#### Data ####
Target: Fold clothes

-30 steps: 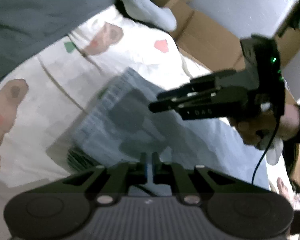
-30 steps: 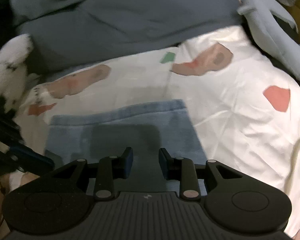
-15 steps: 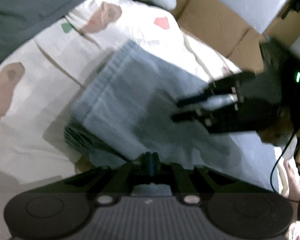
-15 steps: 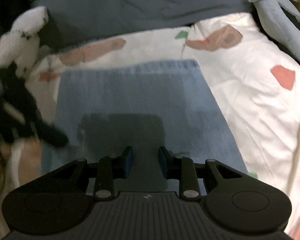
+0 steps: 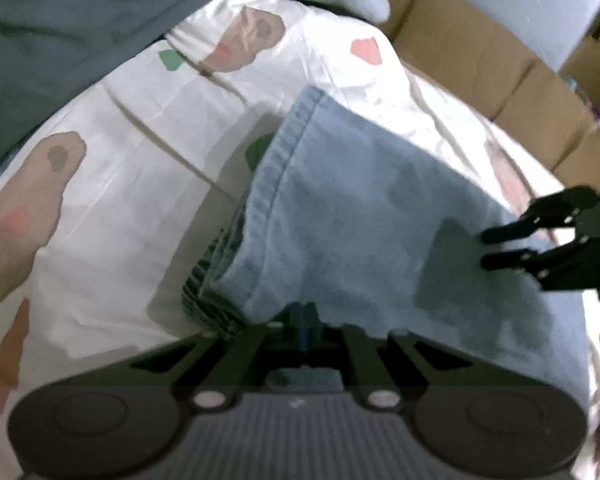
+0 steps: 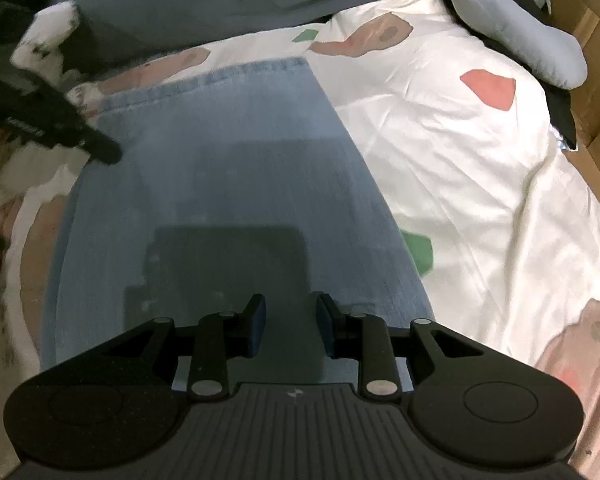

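Observation:
Light blue jeans point(image 5: 360, 216) lie folded in layers on a white patterned bed sheet point(image 5: 140, 140). My left gripper point(image 5: 305, 314) is shut on the near edge of the top denim layer, which drapes away from its tips. In the right wrist view the jeans point(image 6: 228, 160) stretch away as a flat band, and the left gripper point(image 6: 104, 152) pinches their left edge. My right gripper point(image 6: 290, 320) hovers open just over the near end of the denim with nothing between its fingers. From the left wrist it shows at the right, the right gripper point(image 5: 490, 248) with fingers apart.
A grey blanket point(image 5: 60, 20) covers the far side of the bed. A pale blue plush pillow point(image 6: 520, 28) lies at the back right, and a white plush toy point(image 6: 48, 40) at the back left. Cardboard boxes point(image 5: 480, 52) stand beyond the bed's edge.
My right gripper has drawn back along the jeans, sliding to the right edge of the left wrist view. The denim now shows longer and flatter. The left gripper has stayed shut and sunk a little.

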The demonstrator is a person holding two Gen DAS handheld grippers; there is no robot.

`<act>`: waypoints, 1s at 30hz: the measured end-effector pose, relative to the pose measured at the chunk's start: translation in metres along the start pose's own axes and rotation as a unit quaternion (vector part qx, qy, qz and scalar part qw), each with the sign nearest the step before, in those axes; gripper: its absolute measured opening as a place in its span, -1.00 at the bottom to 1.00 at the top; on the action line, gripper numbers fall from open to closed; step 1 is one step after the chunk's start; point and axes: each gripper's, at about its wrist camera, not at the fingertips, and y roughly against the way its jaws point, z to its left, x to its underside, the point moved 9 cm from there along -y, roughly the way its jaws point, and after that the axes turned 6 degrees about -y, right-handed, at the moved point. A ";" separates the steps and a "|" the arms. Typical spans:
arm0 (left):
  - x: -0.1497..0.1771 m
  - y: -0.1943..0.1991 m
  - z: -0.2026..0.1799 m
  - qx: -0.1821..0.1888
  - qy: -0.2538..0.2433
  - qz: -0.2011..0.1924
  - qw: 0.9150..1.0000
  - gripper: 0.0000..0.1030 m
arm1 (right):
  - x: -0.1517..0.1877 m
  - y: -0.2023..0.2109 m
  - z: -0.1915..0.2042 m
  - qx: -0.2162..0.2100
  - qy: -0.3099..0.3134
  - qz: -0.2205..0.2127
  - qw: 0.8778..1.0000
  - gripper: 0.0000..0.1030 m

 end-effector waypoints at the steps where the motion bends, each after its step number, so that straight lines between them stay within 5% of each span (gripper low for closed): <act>1: -0.001 0.003 -0.001 -0.001 -0.004 0.003 1.000 -0.95 | 0.006 0.003 -0.003 0.003 0.002 0.002 1.000 -0.33; 12: -0.020 0.033 -0.023 0.010 -0.049 0.013 0.999 -0.78 | 0.086 0.042 -0.040 0.050 0.000 0.021 0.999 -0.30; 22: -0.025 0.044 -0.053 0.007 -0.087 0.053 0.995 -0.72 | 0.149 0.083 -0.075 0.066 -0.070 -0.001 0.995 -0.30; 26: -0.034 0.059 -0.073 0.004 -0.102 0.066 0.993 -0.36 | 0.165 0.096 -0.080 0.064 -0.052 -0.003 0.997 -0.30; 30: -0.051 0.068 -0.097 -0.009 -0.149 0.076 0.986 -0.26 | 0.167 0.103 -0.086 0.064 -0.034 -0.008 0.997 -0.30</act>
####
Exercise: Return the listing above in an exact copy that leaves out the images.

Result:
Target: Fold clothes

-30 steps: 
-30 steps: 
-15 steps: 
-15 steps: 
+0 steps: 
+0 steps: 

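Observation:
Light blue jeans point(image 5: 360, 216) lie folded in layers on a white patterned bed sheet point(image 5: 140, 140). My left gripper point(image 5: 305, 314) is shut on the near edge of the top denim layer, which drapes away from its tips. In the right wrist view the jeans point(image 6: 228, 160) stretch away as a flat band, and the left gripper point(image 6: 104, 152) pinches their left edge. My right gripper point(image 6: 290, 320) hovers open just over the near end of the denim with nothing between its fingers. From the left wrist it shows at the right, the right gripper point(image 5: 490, 248) with fingers apart.
A grey blanket point(image 5: 60, 20) covers the far side of the bed. A pale blue plush pillow point(image 6: 520, 28) lies at the back right, and a white plush toy point(image 6: 48, 40) at the back left. Cardboard boxes point(image 5: 480, 52) stand beyond the bed's edge.
My right gripper has drawn back along the jeans, sliding to the right edge of the left wrist view. The denim now shows longer and flatter. The left gripper has stayed shut and sunk a little.
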
The demonstrator is a person holding two Gen DAS handheld grippers; there is no robot.

`<act>`: waypoints, 1s at 30hz: the measured end-effector pose, relative to the pose measured at the chunk's start: translation in metres along the start pose's own axes and rotation as a unit quaternion (vector part qx, qy, qz and scalar part qw), each with the sign nearest the step before, in those axes; gripper: its absolute measured opening as a place in its span, -1.00 at the bottom to 1.00 at the top; on the action line, gripper numbers fall from open to closed; step 1 is one step after the chunk's start; point and axes: each gripper's, at about its wrist camera, not at the fingertips, and y roughly against the way its jaws point, z to its left, x to its underside, the point moved 9 cm from there along -y, roughly the way its jaws point, and after that the axes turned 6 degrees about -y, right-handed, at the moved point. A ";" separates the steps and a "|" the arms. Typical spans:
arm0 (left):
  - x: -0.1497..0.1771 m
  - y: -0.1943..0.1991 m
  - z: -0.2026..0.1799 m
  - qx: -0.1821..0.1888
  - qy: -0.2538..0.2433
  - qz: -0.2011..0.1924
  - qw: 0.9150..1.0000
  - gripper: 0.0000..0.1030 m
arm1 (right):
  - x: -0.1517..0.1877 m
  - y: -0.2023..0.2109 m
  - z: -0.1915..0.2042 m
  - qx: -0.2162..0.2100
  - qy: -0.3099..0.3134
  - qz: -0.2205..0.2127
  - qw: 0.8778..1.0000
  - gripper: 0.0000..0.1030 m

 end-effector waypoints at the steps where the motion bends, each after its step number, so that straight lines between them stay within 5% of each span (gripper low for closed): <act>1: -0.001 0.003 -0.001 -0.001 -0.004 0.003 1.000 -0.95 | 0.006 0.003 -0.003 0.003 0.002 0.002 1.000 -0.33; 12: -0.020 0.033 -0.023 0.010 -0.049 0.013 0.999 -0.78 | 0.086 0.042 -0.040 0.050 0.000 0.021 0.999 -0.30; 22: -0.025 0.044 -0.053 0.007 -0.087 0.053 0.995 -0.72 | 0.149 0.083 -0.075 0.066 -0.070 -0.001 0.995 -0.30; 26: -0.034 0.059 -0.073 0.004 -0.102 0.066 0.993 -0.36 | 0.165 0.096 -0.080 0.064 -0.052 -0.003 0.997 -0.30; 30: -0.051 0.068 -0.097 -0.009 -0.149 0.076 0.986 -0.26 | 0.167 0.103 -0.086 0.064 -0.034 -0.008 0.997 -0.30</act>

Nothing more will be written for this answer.